Thursday, June 27, 2013
If you are an immigrant or prospective immigrant seeking a U.S. green card, one way to get it would be to marry a U.S. citizen. But until now, same-sex couples were out of luck because under the Defense of Marriage Act, or DOMA, the federal government recognized only heterosexual marriages.
In a 5-4 vote, the Supreme Court invalidated a central provision of that law, meaning more than 1,000 federal benefits will now become available to married same-sex couples.
Ginger Jacobs, an immigration lawyer in San Diego, said this move brings relief to many of her clients who are gay bi-national couples.
The Supreme Court's ruling overturning the Defense of Marriage Act doesn't legalize gay marriage nationwide, but it does require the federal government to recognize marriages carried out in states where it is legal, which has big implications for immigration law.
"For the first time, the U.S. citizen will be able to petition for his or her spouse to be able to immigrate legally to the United States," she said.
Statistics indicate there up to 40,000 same-sex bi-national couples in the U.S. They faced separation because although one partner is a citizen, the other is either undocumented or on a temporary visa set to expire.
Because of DOMA, green cards have been out reach even for those couples that have married or wanted to in one of the dozen states where gay marriage is legal. That will change after Wednesday's ruling.
Rachel Tiven, director of the nonprofit Immigration Equality, which advocates for immigration rights for LGBT couples, said same-sex partners were ready for the Supreme Court's decision.
"We have couples that have green card applications that they have prepared already — that are literally in an envelope at their front door," Tiven said. "Some of those couples called me today to say, I'm taking it to the post office!"
Tiven said there should be no delays before the government begins approving green card applications from same-sex spouses, because they should be treated just the way applications from heterosexual couples have always been.
In a statement, Homeland Security Secretary Janet Napolitano, who oversees the nation's immigration service, said she was pleased with the court's decision. She said she'll begin implementing it so that "all married couples will be treated equally and fairly in the administration of our immigration laws."
The end of DOMA will also affect the ongoing debate over immigration reform on Capitol Hill.
In recent weeks, Vermont Sen.
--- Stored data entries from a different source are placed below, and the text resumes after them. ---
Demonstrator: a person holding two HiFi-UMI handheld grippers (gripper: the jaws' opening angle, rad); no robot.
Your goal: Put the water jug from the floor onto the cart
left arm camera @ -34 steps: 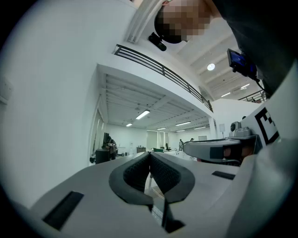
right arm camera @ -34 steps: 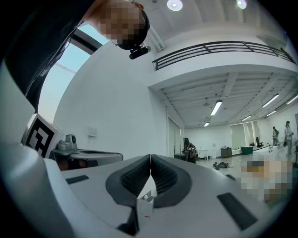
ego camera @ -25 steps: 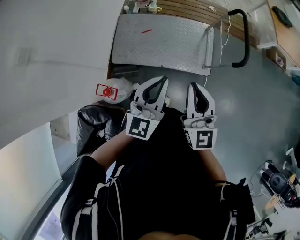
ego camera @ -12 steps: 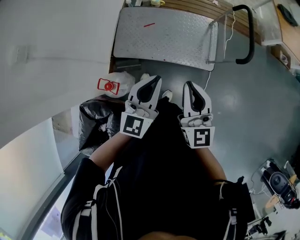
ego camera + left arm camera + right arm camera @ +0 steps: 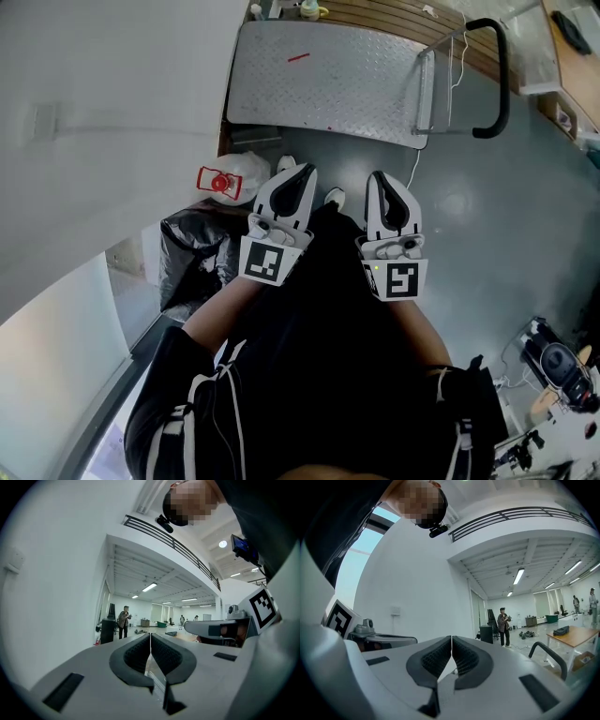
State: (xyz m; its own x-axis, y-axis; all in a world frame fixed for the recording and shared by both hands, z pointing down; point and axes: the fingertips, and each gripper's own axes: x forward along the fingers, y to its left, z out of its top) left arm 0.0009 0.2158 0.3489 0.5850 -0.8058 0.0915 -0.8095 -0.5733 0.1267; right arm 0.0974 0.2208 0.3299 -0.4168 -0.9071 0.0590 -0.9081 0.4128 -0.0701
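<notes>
The water jug (image 5: pixel 234 179) lies on the floor at the left, clear plastic with a red cap, beside a black bag. The cart (image 5: pixel 323 82), a metal platform with a black handle (image 5: pixel 493 75), stands beyond it at the top. My left gripper (image 5: pixel 303 172) is shut and empty, held level just right of the jug. My right gripper (image 5: pixel 378 179) is shut and empty beside it. Neither gripper view shows the jug: the left gripper (image 5: pixel 150 637) and the right gripper (image 5: pixel 451 639) face a wall and an open hall.
A black bag (image 5: pixel 195 248) sits under the jug against the white wall (image 5: pixel 103 112). A wooden shelf with small items runs behind the cart. Equipment and cables (image 5: pixel 553 366) lie at the lower right. A person (image 5: pixel 504 626) stands far off in the hall.
Both grippers have shifted slightly lower in the head view, still shut and side by side. The cart and the jug sit a little differently in the picture as the head moved.
</notes>
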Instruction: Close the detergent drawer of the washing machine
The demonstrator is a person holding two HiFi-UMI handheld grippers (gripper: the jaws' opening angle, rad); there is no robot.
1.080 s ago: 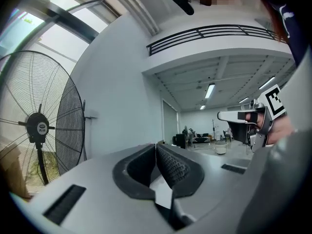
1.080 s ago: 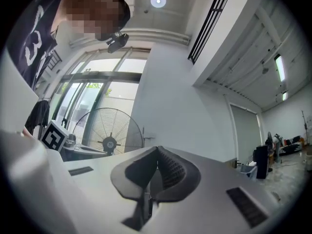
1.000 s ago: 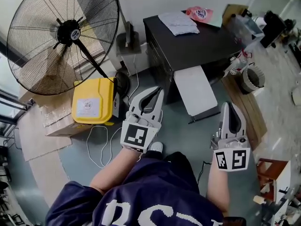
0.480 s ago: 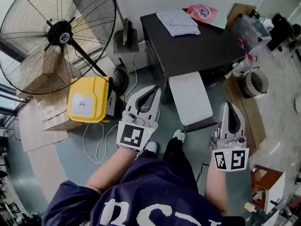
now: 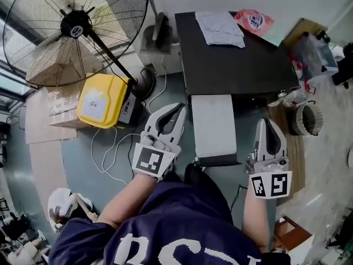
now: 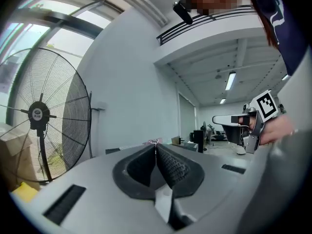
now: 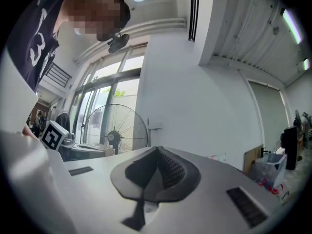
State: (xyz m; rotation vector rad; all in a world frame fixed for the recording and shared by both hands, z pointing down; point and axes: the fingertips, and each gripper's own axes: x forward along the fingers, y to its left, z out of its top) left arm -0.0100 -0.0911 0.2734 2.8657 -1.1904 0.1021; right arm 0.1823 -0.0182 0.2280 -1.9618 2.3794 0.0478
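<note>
The dark washing machine [image 5: 237, 65] stands ahead of me in the head view, seen from above. A pale flat panel [image 5: 212, 127] sticks out of its front toward me, dark at its near edge; whether it is the drawer I cannot tell. My left gripper [image 5: 181, 107] hangs just left of that panel, shut and empty, its pads touching [image 6: 156, 147]. My right gripper [image 5: 267, 122] is right of the panel, also shut and empty [image 7: 158, 150]. Both point level toward the machine without touching it.
A folded white cloth [image 5: 219, 27] and a pink packet [image 5: 253, 21] lie on the machine's top. A large standing fan [image 5: 74, 24], a yellow case [image 5: 99, 101] and loose cables [image 5: 110, 153] are at the left. A round basket [image 5: 309, 119] stands at the right.
I have stepped closer to the machine. Both grippers came forward, still shut, so that the pale panel now lies between them. The fan and yellow case slid leftward in the view.
</note>
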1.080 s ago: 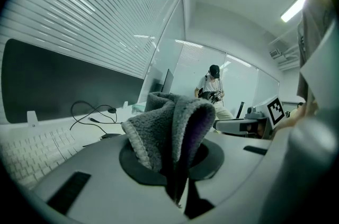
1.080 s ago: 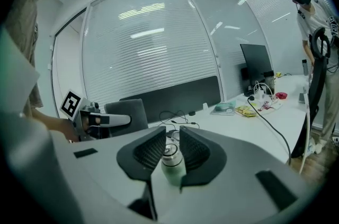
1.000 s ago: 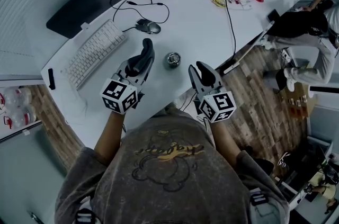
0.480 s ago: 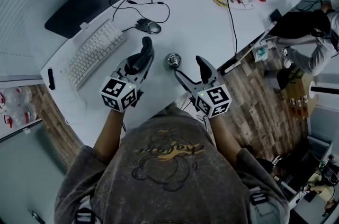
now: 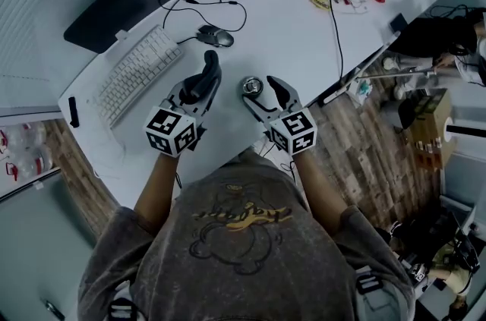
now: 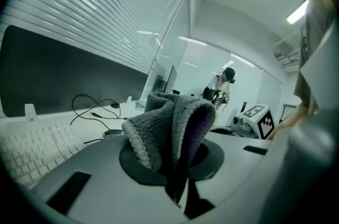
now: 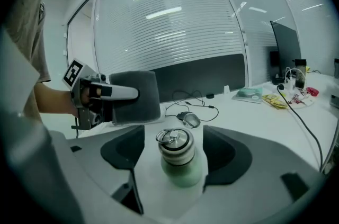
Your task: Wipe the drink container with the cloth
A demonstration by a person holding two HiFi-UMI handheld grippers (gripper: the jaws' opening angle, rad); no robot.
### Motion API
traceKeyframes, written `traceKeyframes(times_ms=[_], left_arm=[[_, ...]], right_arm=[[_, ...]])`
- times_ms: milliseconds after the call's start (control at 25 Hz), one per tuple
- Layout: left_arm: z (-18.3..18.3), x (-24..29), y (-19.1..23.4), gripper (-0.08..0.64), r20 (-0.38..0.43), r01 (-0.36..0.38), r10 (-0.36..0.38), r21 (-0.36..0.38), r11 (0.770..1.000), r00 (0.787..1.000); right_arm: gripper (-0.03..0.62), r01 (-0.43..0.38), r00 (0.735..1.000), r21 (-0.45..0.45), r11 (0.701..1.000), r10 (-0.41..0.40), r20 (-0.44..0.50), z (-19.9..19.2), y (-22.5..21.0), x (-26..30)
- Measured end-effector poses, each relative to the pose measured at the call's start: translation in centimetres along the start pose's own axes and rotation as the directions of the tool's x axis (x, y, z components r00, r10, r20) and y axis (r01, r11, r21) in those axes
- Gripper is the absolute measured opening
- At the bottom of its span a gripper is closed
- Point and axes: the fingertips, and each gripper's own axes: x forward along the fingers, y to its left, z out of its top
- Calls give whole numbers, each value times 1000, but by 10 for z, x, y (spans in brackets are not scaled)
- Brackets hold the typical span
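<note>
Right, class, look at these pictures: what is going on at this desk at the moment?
A person at a white desk holds a claw in each hand. The left claw is shut on a folded grey cloth, held up clear of the bottle. The right claw is open around a green bottle with a metal cap that stands upright on the desk. Its jaws have just opened wide and begun to close a little, but are not yet pressing on it. Wiping has not started.
</note>
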Motion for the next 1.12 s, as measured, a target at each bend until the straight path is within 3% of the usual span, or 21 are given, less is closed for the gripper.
traceKeyframes(times_ms=[440,680,960,1120], left_arm=[[-12,4,13,55,-28,-7,7,-3,1000,1000],[-19,16,21,55,-55,13,-13,9,1000,998],[-36,46,33,55,-86,90,-90,-4,996,992],[-41,68,30,55,-101,183,-181,12,983,978]], right_arm=[[256,25,999,-34,999,-26,-40,-12,-4,15],[253,17,999,-39,999,-18,-38,-11,-3,16],[252,14,999,-38,999,-15,-29,-11,-3,16],[253,18,999,-33,999,-19,-29,-12,-1,16]])
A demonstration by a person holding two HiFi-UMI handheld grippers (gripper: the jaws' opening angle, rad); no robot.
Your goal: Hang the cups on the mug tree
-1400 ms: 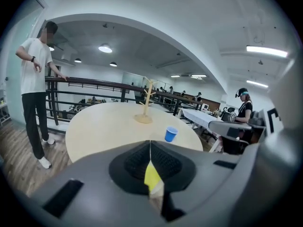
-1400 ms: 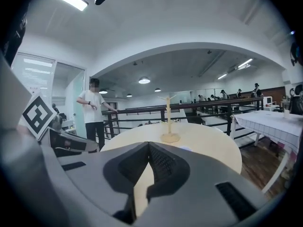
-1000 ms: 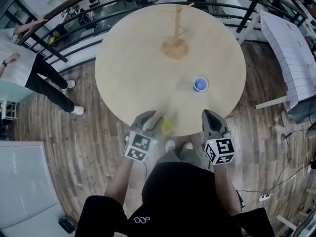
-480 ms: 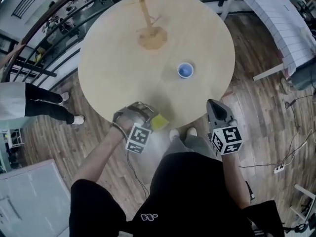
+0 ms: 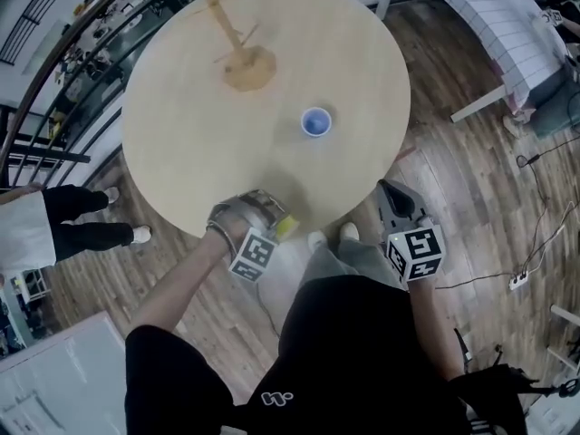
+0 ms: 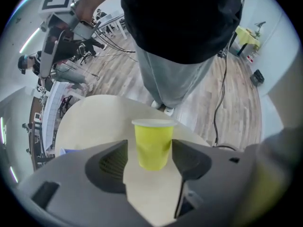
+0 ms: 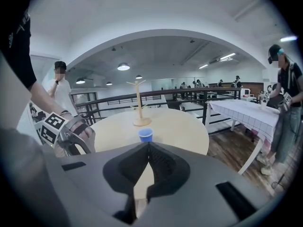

Patrick Leahy has tried to include a provision in the proposed reform bill that would grant same-sex couples immigration rights.
Many Republicans, including Florida Senator Marco Rubio, strongly opposed that.
"If this bill includes anything that gives gay couples immigration rights and so forth, I'm done," Rubio said.
But the DOMA ruling now makes that provision unnecessary, and that's enough for many immigrants like Jesus Rodriguez, who has hinged his hopes on the legal challenge to DOMA.
Rodriguez is an undocumented immigrant. He's been with his partner William Wood, a U.S. citizen, for four years. Last year, Rodriguez was detained for driving without a license and placed in deportation proceedings. As his case worked its way through court, he and Wood traveled to Washington D.C. and got married.
They hoped that if they could postpone the deportation long enough for DOMA to be overturned, Wood might be able to petition for Rodriguez's green card. The judge in his case agreed to stay his deportation until DOMA's fate was decided.
"It's very liberating," Rodriguez said. "Where I can actually focus on going back to school and work. And I know I can continue to live with him."
Rachel Tiven of Immigration Equality, said thousands of people found similar relief Wednesday.
"From 1952 onward, LGBT people were barred from entering the United States. We were told that because we were gay, we were not good enough to be Americans. That was the case for individuals until 1990, and it was the case for couples until today," she said.